Everything Kia EV6 Drivers Need to Know About Charging an Electric Vehicle
The Kia EV6 is an all-electric, compact crossover SUV with an attractive entry price. Following the Kia EV6 release date, it’s received high accolades from the electric vehicle community. It’s comparable to other crossovers, such as the Ford Mustang Mach-E, the Volkswagen I.D.4, and its cousin, the Hyundai Ioniq 5. The Tesla Model Y is similar but pricier.
The $40,900 base version, the EV6 Light, is equipped with a 58 kilowatt-hour (kWh) battery and rear-wheel drive. Moving up the spectrum, the Wind ($47,000) and Kia EV6 GT-Line models get a longer range 77.4 kWh battery and are available either with rear- or all-wheel drive. The First Edition ($58,500) is a fully optioned model with 320 horsepower, a larger battery, and all-wheel drive. All 1,500 examples of the First Edition model have been reserved. Features include an ultra-wide sunroof and leather-like vegan seats.

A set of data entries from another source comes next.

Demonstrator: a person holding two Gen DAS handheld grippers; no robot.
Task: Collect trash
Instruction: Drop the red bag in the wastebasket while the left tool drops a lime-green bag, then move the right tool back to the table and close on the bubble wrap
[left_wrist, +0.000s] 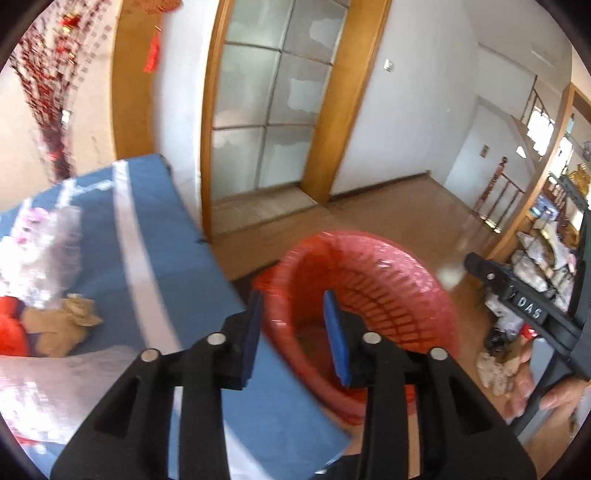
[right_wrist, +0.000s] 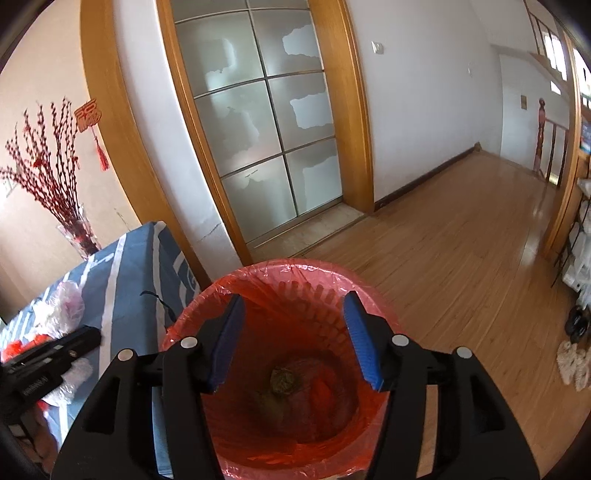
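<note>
Trash is lying at the bottom of the red bin (right_wrist: 295, 369), a crumpled brownish wad (right_wrist: 282, 380) showing through the pink liner bag; what else is sitting down there beside it is too dim to make out. Right gripper (right_wrist: 295, 343) is hanging directly over the bin's mouth with its blue pads (right_wrist: 364, 343) standing apart and nothing between them. Left gripper (left_wrist: 295, 339) is hovering over the edge where the blue-clothed table (left_wrist: 166, 266) meets the bin, jaws likewise parted and empty. More trash is waiting on the table: a crumpled brown paper (left_wrist: 70, 321) beside something red (left_wrist: 11, 325) (cut off by the frame's rim, so I can't name it), and pale plastic wrappers (right_wrist: 62, 306) farther back, blurred in the left view. From that view only the right gripper's black body and a few of the person's fingers (left_wrist: 524, 384) are showing at the edge.
</note>
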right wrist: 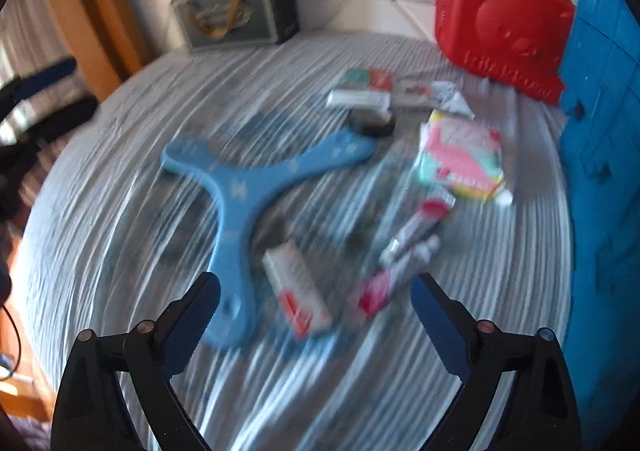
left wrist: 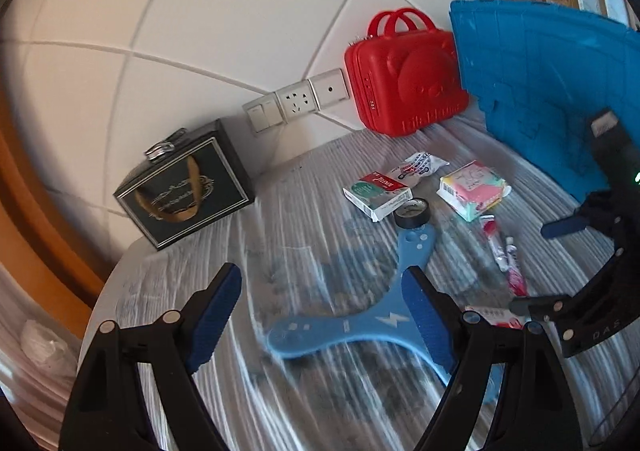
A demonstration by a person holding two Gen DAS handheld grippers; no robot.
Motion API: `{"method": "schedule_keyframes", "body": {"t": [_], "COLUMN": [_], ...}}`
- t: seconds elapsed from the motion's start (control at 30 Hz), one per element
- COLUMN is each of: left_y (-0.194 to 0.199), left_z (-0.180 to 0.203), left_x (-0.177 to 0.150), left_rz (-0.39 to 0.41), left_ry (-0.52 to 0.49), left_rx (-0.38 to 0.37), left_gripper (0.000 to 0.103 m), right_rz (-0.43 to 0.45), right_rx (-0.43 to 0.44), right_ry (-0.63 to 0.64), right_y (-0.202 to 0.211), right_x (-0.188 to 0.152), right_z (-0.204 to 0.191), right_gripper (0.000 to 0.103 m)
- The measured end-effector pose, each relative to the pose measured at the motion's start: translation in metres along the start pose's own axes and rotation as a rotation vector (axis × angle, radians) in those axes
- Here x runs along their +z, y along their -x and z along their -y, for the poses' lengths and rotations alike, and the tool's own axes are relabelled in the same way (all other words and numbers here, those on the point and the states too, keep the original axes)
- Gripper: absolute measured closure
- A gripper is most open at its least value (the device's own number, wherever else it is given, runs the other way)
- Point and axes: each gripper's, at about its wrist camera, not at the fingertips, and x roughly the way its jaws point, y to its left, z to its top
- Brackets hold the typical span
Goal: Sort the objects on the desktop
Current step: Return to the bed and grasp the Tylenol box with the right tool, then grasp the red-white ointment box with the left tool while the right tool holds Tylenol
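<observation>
The left gripper (left wrist: 320, 301) has its jaws spread wide, with nothing between the pads. It hangs above the striped table (left wrist: 200, 291), over one arm of the blue boomerang (left wrist: 362, 325).

The right gripper (right wrist: 316, 315) also has its jaws wide apart and empty. Below the gap lie a small red-and-white box (right wrist: 298, 291) and two tubes (right wrist: 404, 251), side by side.

Item positions on the table:
- The boomerang lies flat near the middle.
- A roll of black tape (left wrist: 412, 213) touches the boomerang's far tip.
- A green-and-red carton (left wrist: 378, 195) sits just behind the tape.
- A pink packet (left wrist: 472, 187) lies to the right of the carton.
- A red case (left wrist: 404, 79) and a black box (left wrist: 184, 187) stand against the wall.
- A blue tray (left wrist: 552, 79) stands on edge at the right.
</observation>
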Motion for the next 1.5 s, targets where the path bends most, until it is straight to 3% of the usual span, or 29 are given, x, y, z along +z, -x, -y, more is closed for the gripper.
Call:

The EV6 is not primarily a performance car, though it will have impressive off-the-line performance and be available in high-speed versions. Kia will later introduce a fast EV6 GT capable of accelerating from zero to 60 mph in 3.5 seconds. That contrasts with 7.2 seconds for the Wind and 8 seconds for the base model. The Light and Wind both have top speeds of 115 miles per hour and are rated at 117 MPGe. The entry model can’t tow, but the Wind trim and above have a towing capacity that can reach up to 2,000 pounds.
The EV6’s interior is dominated by a large, floating center console that offers controls for features such as heated seats. A pair of 12.3-inch screens with a touch-sensitive display for everyday functions. Another plus of the EV6 is the standard “Drivewise” safety suite, including surround-view monitor, highway driving assist, front and rear blind-spot collision avoidance, and head-up display. There’s even remote smart parking assist.